あらかた胃の中に収めるとレイアが「竜のね、領域に有名な温泉があるのよ。卵を産む前はよく通っていたの。美容にいいのよ。人間の女の子もこういうの好きでしょう」と説明を始めた。
どうやら竜たちも温泉が好きらしい。しかも効能が美容とは。竜とて女子の思考は人間と変わらないらしい。
意外でびっくりした。
「そんなものがあるのね」
「ええ。火山口のちかくでね、千度くらいの泥がぶっくぶっく泡立っててね」
「それ、人間が入ると死ぬやつだよね」
竜なら千度も適温ですか。マジか。すごいな、黄金竜。
「あら、わたくしたちだってさすがに千度の泥浴びたら大変よ。やけどしちゃうわ」
やけどで済むあたり人間よりも強いですよ。
「まあ冗談はさておき、わたくしたちが行く温泉は、たしかに泥泉だけれど火山口近くではないわよ。温度はちゃんと適温。鱗がしっとり潤うの」
どうかしら、と彼女は続けた。
たしかに前世が日本人なわたしはお風呂は大好きですとも。温泉って聞くと心が浮き立つのは果たしてどちらの血によるものか。今は一応シュタインハルツ人なんですけどね。

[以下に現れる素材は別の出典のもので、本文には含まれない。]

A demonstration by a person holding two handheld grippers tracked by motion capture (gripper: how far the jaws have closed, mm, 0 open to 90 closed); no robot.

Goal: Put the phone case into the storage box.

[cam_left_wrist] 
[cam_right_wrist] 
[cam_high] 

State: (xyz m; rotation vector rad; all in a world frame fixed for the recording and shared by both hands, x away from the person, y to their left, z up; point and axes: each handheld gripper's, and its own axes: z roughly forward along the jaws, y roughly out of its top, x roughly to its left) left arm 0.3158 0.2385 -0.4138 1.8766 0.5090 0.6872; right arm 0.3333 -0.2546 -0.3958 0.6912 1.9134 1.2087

「興味あるけれど、そこって人間が立ち入っても大丈夫なの?」
わたしは一応聞いておく。
竜の領域に人間がいても大丈夫なの、って。
「あら、一人くらい大丈夫よ」
レイアはわたしの懸念もなんのその。
やたらと麗しい笑顔を返してくる。
「絶対に楽しいわよ。子供たちもリジーが一緒の方が言うこと聞くと思うし」
というわけで特に反対する理由も無いので(決して温泉に釣られたわけでもないよ)わたしはレイアの申し出に乗ることにした。